▶ **Activity**
Isolate every line in the records below with "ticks" in it.

▶ **Source data**
:::
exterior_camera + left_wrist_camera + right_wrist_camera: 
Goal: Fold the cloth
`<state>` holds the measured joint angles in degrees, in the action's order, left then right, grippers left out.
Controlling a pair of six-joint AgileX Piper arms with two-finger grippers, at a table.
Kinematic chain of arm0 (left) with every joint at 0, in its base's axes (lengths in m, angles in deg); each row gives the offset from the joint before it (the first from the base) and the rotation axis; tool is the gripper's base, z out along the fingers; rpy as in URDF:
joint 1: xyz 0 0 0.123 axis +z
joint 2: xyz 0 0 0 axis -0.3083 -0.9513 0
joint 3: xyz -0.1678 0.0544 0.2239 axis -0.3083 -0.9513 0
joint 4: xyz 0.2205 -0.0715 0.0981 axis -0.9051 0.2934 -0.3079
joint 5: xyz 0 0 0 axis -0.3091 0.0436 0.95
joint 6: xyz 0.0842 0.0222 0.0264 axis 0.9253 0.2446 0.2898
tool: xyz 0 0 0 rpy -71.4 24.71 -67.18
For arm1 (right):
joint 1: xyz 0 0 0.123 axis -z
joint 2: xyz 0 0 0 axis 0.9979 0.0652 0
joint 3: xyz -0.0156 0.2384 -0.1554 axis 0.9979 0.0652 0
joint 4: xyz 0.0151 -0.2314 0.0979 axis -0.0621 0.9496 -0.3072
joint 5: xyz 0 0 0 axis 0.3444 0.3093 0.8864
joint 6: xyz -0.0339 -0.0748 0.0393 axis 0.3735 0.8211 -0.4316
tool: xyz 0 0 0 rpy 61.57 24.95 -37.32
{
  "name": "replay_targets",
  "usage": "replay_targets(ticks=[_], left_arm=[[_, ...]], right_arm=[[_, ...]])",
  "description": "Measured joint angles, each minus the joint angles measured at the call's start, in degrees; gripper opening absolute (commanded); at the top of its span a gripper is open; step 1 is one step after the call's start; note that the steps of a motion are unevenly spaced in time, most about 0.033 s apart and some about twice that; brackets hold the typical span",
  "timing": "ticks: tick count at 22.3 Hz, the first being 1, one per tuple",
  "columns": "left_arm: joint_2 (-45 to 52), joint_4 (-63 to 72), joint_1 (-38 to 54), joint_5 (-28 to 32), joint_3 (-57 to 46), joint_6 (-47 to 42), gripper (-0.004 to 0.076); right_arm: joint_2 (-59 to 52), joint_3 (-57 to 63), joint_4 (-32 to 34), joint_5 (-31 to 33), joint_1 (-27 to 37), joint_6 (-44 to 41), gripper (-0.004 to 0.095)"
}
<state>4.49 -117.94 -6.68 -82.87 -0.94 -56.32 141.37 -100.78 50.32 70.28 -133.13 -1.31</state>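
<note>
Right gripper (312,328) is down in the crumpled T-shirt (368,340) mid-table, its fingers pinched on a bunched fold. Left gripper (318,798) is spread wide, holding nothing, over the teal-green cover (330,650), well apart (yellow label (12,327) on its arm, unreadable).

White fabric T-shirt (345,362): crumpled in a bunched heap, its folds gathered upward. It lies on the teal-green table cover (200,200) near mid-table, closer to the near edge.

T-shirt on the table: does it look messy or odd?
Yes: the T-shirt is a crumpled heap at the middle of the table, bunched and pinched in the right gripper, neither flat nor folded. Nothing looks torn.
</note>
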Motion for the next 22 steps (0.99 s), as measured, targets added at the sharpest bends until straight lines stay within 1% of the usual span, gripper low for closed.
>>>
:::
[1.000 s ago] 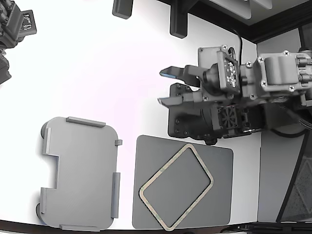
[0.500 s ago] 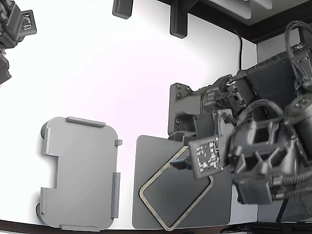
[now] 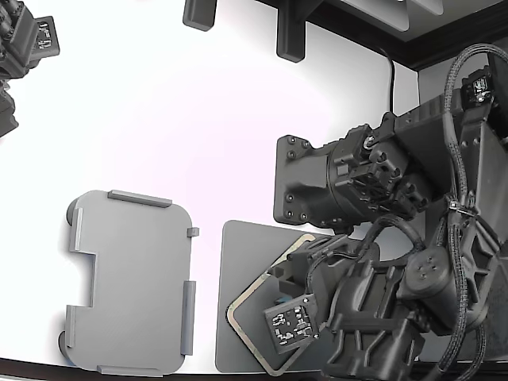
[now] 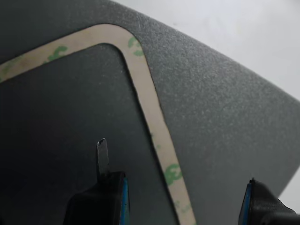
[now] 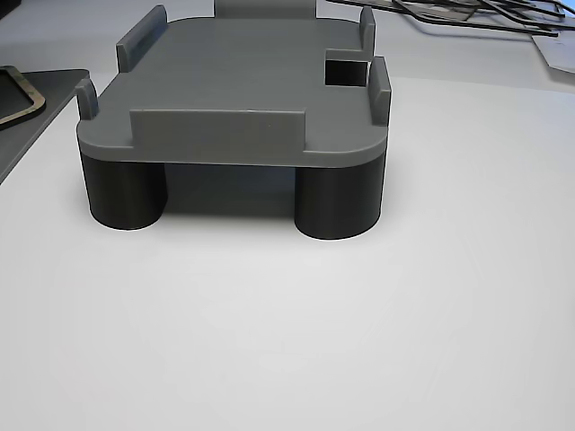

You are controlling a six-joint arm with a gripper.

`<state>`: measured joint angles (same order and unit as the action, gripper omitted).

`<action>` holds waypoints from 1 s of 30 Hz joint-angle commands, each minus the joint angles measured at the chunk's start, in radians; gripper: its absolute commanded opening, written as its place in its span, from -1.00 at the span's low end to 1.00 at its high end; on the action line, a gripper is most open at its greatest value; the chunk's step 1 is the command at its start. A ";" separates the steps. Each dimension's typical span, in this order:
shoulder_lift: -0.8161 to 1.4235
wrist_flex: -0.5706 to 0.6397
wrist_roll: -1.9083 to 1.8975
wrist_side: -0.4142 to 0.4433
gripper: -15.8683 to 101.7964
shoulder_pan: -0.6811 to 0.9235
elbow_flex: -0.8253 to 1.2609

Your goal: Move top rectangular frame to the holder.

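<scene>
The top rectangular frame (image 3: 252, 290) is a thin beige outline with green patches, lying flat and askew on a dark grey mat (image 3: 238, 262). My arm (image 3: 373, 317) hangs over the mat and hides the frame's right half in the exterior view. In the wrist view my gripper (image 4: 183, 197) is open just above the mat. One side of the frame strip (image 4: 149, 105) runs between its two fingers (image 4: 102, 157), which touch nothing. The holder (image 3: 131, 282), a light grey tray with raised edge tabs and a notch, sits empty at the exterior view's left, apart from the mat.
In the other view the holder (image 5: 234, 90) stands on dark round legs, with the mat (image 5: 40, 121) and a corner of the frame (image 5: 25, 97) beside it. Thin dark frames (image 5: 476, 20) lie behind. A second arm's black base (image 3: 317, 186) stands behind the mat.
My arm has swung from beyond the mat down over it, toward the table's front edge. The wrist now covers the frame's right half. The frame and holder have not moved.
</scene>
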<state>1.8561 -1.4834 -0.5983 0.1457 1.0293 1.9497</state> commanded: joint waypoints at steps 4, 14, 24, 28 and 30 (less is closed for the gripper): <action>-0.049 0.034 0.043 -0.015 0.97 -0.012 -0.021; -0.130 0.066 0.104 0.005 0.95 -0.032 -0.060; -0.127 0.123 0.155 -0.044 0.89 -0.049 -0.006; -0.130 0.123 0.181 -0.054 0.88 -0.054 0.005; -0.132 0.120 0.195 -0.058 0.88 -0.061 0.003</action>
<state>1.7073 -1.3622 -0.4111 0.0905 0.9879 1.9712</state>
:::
▶ **Solution to this task**
  "usage": "replay_targets(ticks=[_], left_arm=[[_, ...]], right_arm=[[_, ...]])",
  "timing": "ticks: tick count at 22.3 Hz, the first being 1, one per tuple",

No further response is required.